Comment gérez-vous la proximité du boulevard périphérique sur le plan acoustique ?

L’acousticien qui nous accompagne sur le projet, le BET GAMBA a mené au démarrage une campagne de relevé des niveaux acoustiques liés à la circulation du boulevard périphérique qui sont très élevés, de jour comme de nuit. Il a travaillé de concert avec l’ingénieur façade pour calculer et définir les complexes composant les nouvelles façades. Ici aussi, nous avons prévu des tests et prototypes en phase préparatoires pour vérifier in situ nos hypothèses.
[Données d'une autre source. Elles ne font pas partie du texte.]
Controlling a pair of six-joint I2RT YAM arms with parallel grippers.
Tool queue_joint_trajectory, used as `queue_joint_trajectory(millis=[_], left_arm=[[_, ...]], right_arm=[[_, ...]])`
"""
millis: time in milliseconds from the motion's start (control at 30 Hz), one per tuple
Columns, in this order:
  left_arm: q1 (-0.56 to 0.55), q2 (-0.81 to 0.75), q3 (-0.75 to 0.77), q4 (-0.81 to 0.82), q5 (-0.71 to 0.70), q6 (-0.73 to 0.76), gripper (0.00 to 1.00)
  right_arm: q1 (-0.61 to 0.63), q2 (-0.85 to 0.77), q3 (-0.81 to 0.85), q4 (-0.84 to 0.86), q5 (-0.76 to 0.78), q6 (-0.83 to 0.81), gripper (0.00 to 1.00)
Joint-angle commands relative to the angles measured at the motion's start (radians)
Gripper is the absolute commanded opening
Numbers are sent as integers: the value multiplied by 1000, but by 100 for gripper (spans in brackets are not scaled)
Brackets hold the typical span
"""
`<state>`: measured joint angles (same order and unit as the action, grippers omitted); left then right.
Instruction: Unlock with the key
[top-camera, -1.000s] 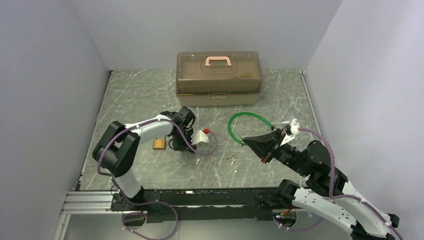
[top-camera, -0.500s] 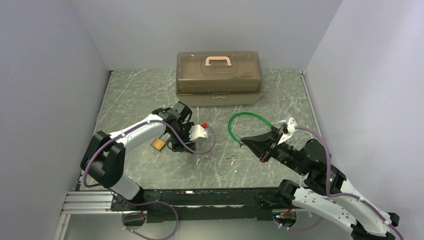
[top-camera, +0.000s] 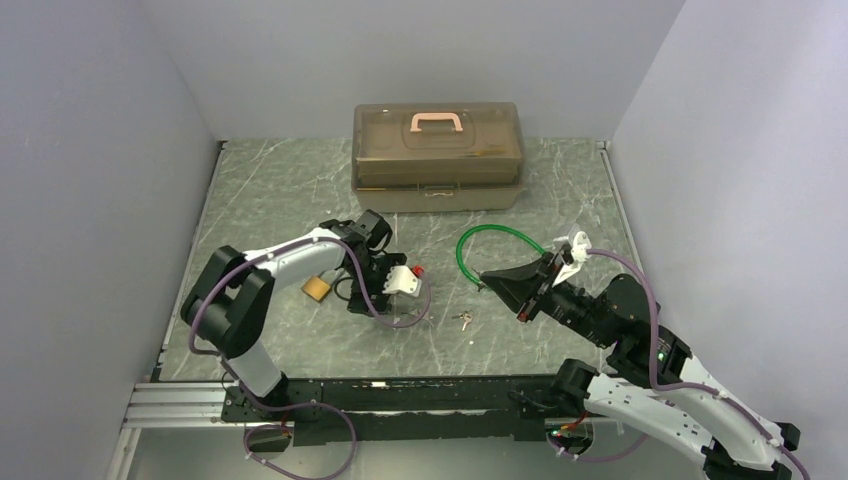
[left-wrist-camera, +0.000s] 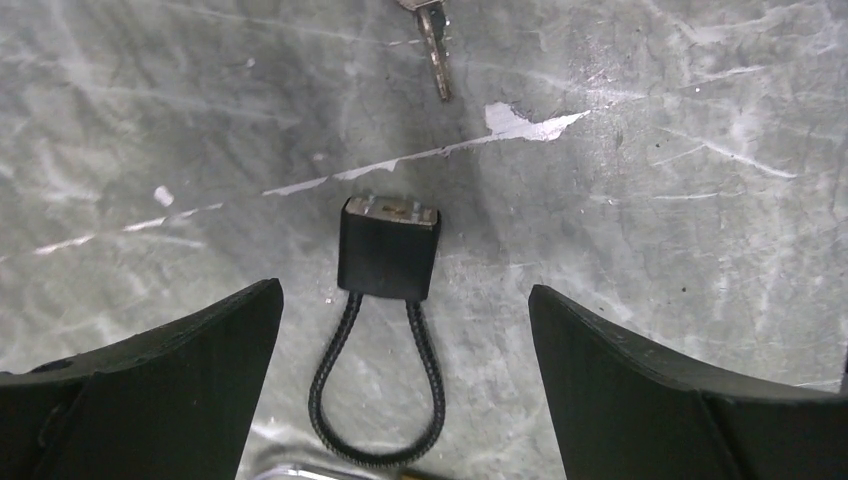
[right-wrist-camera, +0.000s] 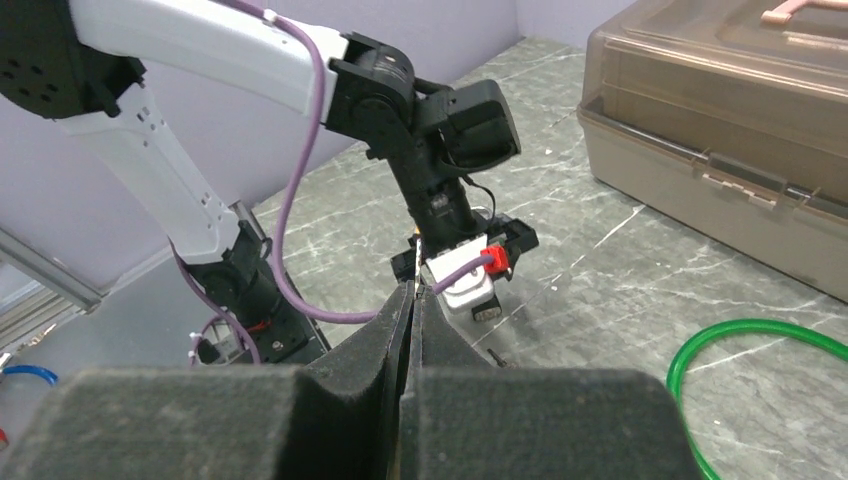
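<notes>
Standing beside the rig, I observe the left claw (left-wrist-camera: 402, 300) lowered over the grey marbled counter (top-camera: 280, 190) with its two dark fingers (left-wrist-camera: 190, 350) spread wide apart. It has hold of nothing. Between the fingers, touching neither, a small black lock (left-wrist-camera: 388, 250) lies flat on the counter, its braided cable loop trailing back toward the wrist. A silver key (left-wrist-camera: 433, 45) lies on the counter just beyond the lock's body, apart from it and outside the claw.

From above, a brass padlock (top-camera: 317, 288) rests on the counter just to the left of the left arm's wrist. A further small bunch of keys (top-camera: 462, 320) lies near the middle of the counter, between the two arms.

The right claw (right-wrist-camera: 412, 300) is raised off the counter and points toward the left arm, its foam-faced fingers pressed fully together. Whether anything thin is pinched between them cannot be made out. A green cable loop (top-camera: 496, 229) lies beside its tip.

A brown translucent toolbox (top-camera: 437, 160) with a pink handle stands closed at the far edge.
</notes>
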<state>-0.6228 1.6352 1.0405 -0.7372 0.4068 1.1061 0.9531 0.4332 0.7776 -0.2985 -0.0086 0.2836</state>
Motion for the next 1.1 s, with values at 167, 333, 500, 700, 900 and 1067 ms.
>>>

Pouvez-vous nous décrire le programme ?

Le programme comprend 111 studios à raison de 13 studios par niveaux courants, soit 104 unités et 7 studios particuliers au niveau R+5 que nous avons reconfiguré. Au niveau courant, les 2 trames centrales existantes affectées à la cuisine et aux sanitaires collectifs sont transformés en un studio plus vaste pour couple.

Au RDC, le hall est réaménagé dans sa configuration d’origine puisque le Centre du patrimoine est parti à la Maison internationale, et la grande salle contigüe aménagée en salle de co-meeting.
Au sous-sol, sont conservés les espaces existants de détente et de travail, ainsi que les locaux techniques et de services (laverie notamment).
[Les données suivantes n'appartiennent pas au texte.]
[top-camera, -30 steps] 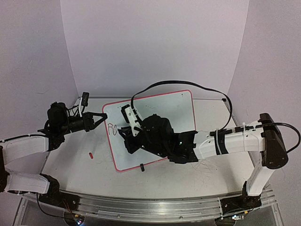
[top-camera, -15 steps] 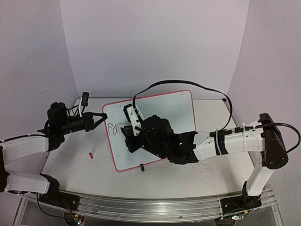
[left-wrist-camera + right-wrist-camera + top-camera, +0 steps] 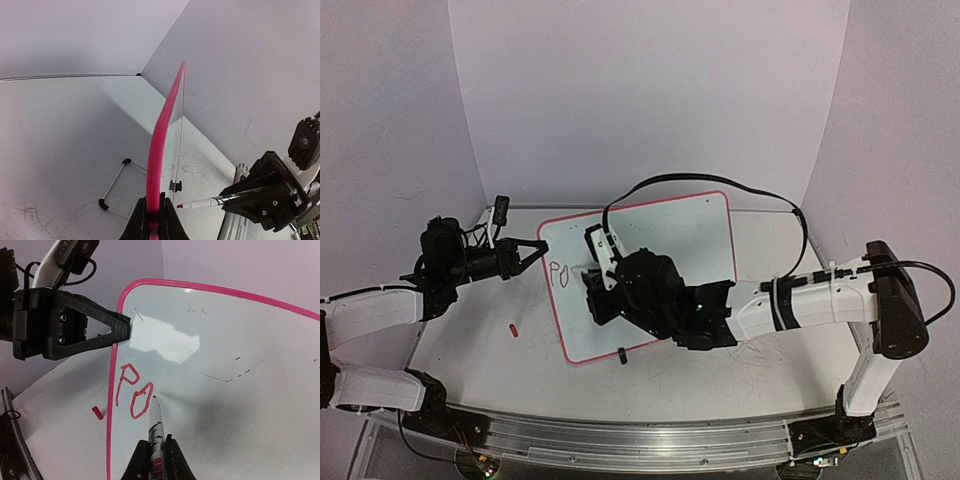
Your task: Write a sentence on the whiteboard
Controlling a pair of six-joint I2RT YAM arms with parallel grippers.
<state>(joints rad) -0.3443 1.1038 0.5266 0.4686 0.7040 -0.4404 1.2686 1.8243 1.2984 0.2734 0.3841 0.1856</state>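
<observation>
The left gripper (image 3: 542, 245) clamps the whiteboard (image 3: 690, 235) at its edge from the left side, while the right arm (image 3: 820, 300) stretches across and the right gripper (image 3: 156, 452) pinches a marker (image 3: 155, 422).

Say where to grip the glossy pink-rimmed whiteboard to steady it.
Pinch the thin pink rim at the glossy white whiteboard's far-left corner, coming from the left, a finger on each face. The panel is flat and thin, so only an edge fits, clear of the right tool's white marker. The left tool is shut there.

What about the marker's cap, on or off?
Off: the marker shows its bare tip on the whiteboard, beside the red letters.
</observation>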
Comment évolue l’espace de la chambre ?

Nous avons cherché à rester le plus fidèle possible à l’organisation d’origine, qui prévoyait un espace toilette et un dressing assez généreux où nous avons pu implanter une cabine salle d’eau. Le couloir d’accès est décalé, permettant d’installer une kitchenette ainsi qu’un placard de rangement – mais tout en préservant à la demande de la DRAC, la dynamique du biais de la cloison de la circulation et de la tête de lit. Nous avons aussi conservé le range-valise situé au-dessus de l’entrée.

Allez-vous restituer une chambre témoin ?

Oui absolument, une chambre au 1er étage au fond de la circulation a été aménagée au plus proche de l’existant, avec du mobilier restauré.

Comment traitez-vous les abords du bâtiment ?

Les abords sont inscrits au Monuments historiques de même que les façades. Nous nous sommes plongés dans les comptes-rendus de chantier archivés à Roubaix (archives du monde du travail), et avons pu retrouver les intentions paysagères du projet qui cherchait à s’intégrer dans la continuité de l’aménagement du parc de la Cité internationale. Avec Pierre Grelier, qui m’a aidé pour le parti paysager, nous avons cherché à retrouver la simplicité de l’épure initiale pour mettre en valeur la dynamique spatiale du bâtiment et retrouver notamment le jeu des vides et transparences sous la masse du bâti suspendu.

L’enseigne publicitaire a-t-elle être retirée de manière définitive ?

Oui absolument, et c’est une condition imposée par la DRAC.

Quelle serait votre plus grande satisfaction à l’issue de cette réhabilitation ?

D’avoir été le plus fidèle à l’œuvre des architectes qui ont réalisé ce bâtiment, tout en apportant confort et plaisir d’habiter un bâtiment d’exception aux futurs résidents. Pour ma 1ère année d’études, j’ai eu la chance d’habiter dans un foyer d’étudiant historique, et j’en garde toujours un souvenir très particulier, de sensations et d’expériences nouvelles, de rencontres de cultures  et d’horizons différents – Ici, quelle chance d’habiter un bâtiment unique suspendu dans les airs. 

Les acteurs du projet

Cette réhabilitation est financée par la RIVP, avec des subventions de la Ville de Paris et de la Drac Île-de-France, au titre du patrimoine inscrit à l’Inventaire des Monuments historiques. La maîtrise d’ouvrage a été confiée à la régie immobilière de la Ville de Paris (RIVP) et la maîtrise d’œuvre à l’agence Beguin & Macchini.